The Ferrari F50 is a mid-engined range-topping sports car made by Ferrari. The F50 was introduced in 1995. The car is a two-door, two seat roadster with a removable hardtop. It has a 4.7 L naturally aspirated 60-valve V12 engine that was developed from the 3.5 L V12 used in the 1990 Ferrari 641 Formula One car.

Only 349 cars were made. The last F50 was produced in Maranello, Italy, in July 1997.
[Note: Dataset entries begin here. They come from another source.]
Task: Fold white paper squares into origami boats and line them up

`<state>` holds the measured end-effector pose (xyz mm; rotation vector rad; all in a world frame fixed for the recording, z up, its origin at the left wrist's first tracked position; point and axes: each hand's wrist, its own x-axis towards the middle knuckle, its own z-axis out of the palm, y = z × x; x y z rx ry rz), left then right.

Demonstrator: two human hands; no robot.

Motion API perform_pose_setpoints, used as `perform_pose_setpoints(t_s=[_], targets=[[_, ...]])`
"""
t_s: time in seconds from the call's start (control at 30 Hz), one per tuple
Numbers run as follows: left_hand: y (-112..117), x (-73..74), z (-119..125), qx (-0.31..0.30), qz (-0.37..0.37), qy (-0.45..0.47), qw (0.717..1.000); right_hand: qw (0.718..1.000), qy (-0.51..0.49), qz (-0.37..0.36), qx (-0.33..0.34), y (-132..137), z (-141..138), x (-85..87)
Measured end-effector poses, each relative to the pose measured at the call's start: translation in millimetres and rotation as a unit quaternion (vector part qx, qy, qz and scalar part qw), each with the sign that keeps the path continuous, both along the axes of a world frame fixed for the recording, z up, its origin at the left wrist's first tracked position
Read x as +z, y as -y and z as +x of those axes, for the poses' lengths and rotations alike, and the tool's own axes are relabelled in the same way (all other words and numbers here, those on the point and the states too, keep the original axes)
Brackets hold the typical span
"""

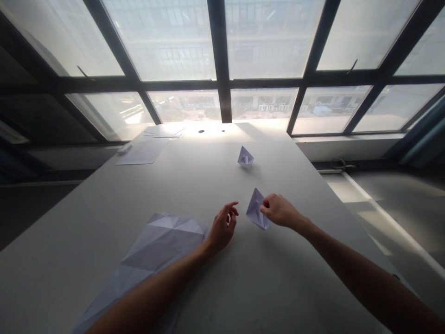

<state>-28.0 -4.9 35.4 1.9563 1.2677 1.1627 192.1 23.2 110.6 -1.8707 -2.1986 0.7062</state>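
A folded paper boat (255,209) is pinched at its right side by my right hand (280,210), just above the table. My left hand (224,226) is to the left of it, apart from the boat, with fingers loosely curved and nothing visible between them. Under and beside my left forearm lies a large creased sheet of paper (156,246), marked with fold lines. Farther off, a second, smaller-looking paper boat (245,158) stands on the table with its peak upward.
The white table (194,185) reaches toward large dark-framed windows (224,83). Flat paper sheets (142,152) lie at its far left, beside a small crumpled whitish item (124,149). Two dark round holes show near the far edge. A cable (340,163) is on the right beyond the table.
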Motion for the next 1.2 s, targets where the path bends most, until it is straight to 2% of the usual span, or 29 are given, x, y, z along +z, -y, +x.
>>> perform_pose_setpoints(t_s=[0.07,0.17,0.33,0.43,0.57,0.73,0.9,1.03,1.2], targets=[[-1,-0.9,0,-0.002,0.0,-0.001,1.0,0.999,0.02,0.034,-0.009,-32,13,7.5],[-3,-3.2,-2,-0.006,0.001,-0.003,1.0,0.997,0.029,0.065,-0.03,-94,34,14.9],[-6,-6.8,-3,-0.01,0.004,-0.001,1.0,0.992,0.032,0.089,-0.082,-190,56,10.2],[-7,-7.2,-5,-0.009,0.0,-0.001,1.0,0.991,0.034,0.087,-0.093,-228,61,-0.5],[-7,-6.7,-6,-0.014,-0.01,-0.003,1.0,0.992,0.033,0.072,-0.099,-259,63,-17.2],[-7,-6.2,-6,-0.013,-0.018,0.001,1.0,0.993,0.026,0.062,-0.102,-278,63,-30.2],[-8,-6.7,-7,-0.015,-0.01,-0.001,1.0,0.99,0.009,0.081,-0.118,-276,65,-23.8],[-6,-7.3,-8,-0.009,0.0,0.009,1.0,0.979,-0.023,0.138,-0.145,-254,80,-8.6],[-19,-3.9,6,0.025,0.014,0.044,0.999,0.968,-0.073,0.187,-0.153,-201,97,-1.6]])
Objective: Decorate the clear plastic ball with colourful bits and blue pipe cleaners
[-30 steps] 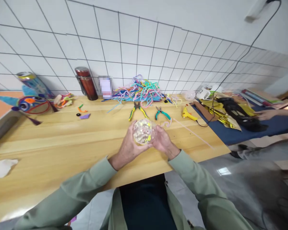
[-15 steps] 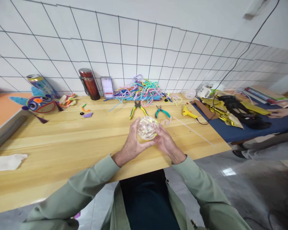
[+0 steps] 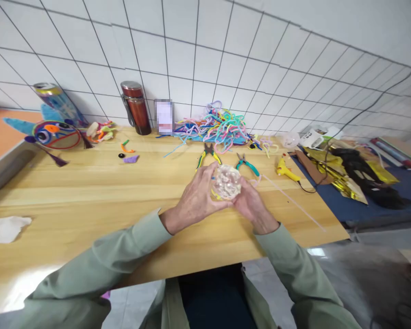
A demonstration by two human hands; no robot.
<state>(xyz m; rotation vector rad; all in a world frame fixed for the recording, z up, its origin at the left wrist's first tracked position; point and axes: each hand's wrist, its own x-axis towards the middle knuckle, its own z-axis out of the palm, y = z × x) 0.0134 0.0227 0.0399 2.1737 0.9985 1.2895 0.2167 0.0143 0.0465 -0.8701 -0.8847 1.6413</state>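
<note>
Grip is two-handed: left hand and right hand curl, spread to its width, around one clear ball over the surface; just beyond them, one yellow-handled pliers, one teal-handled pliers; rightward, one glue gun; farther behind, one pipe-cleaner heap.

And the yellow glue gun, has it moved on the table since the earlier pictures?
No. Against the right edge of the wooden table, the yellow glue gun lies in the same place; only the camera view shifted.
</note>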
The F50's engine predated the car; it was used in the Ferrari 333 SP for the American IMSA series in 1994, allowing it to become eligible for the stock engine WSC category.

Contents

  • Racing 1
  • Specifications 2
    • General 2.1
    • Dimensions 2.2
    • Engine 2.3
    • Transmission 2.4
    • Chassis 2.5
    • Suspension 2.6
    • Steering 2.7
    • Miscellaneous 2.8
    • Wheels/tires/brakes 2.9
    • Colour popularity 2.10
  • Performance 3
  • References 4

Racing

Following the motorsport theme, Ferrari developed the F50 GT, a prototype based on the F50 that was built to compete in GT1-class racing. The car had a fixed roof, large rear spoiler, new front spoiler and many other adjustments. The 4.7 litre V12 engine was tuned to generate around 750 bhp (559 kW). In testing in 1996 the car proved to be quicker even than the 333SP, but this went unnoticed as Ferrari cancelled the F50 GT project, instead focusing on Formula One. Ferrari sold off the three complete chassis that were built–the test car 001, 002 and 003. Chassis 002 and 003 had bodies fitted before being sold. The remaining three tubs were apparently destroyed.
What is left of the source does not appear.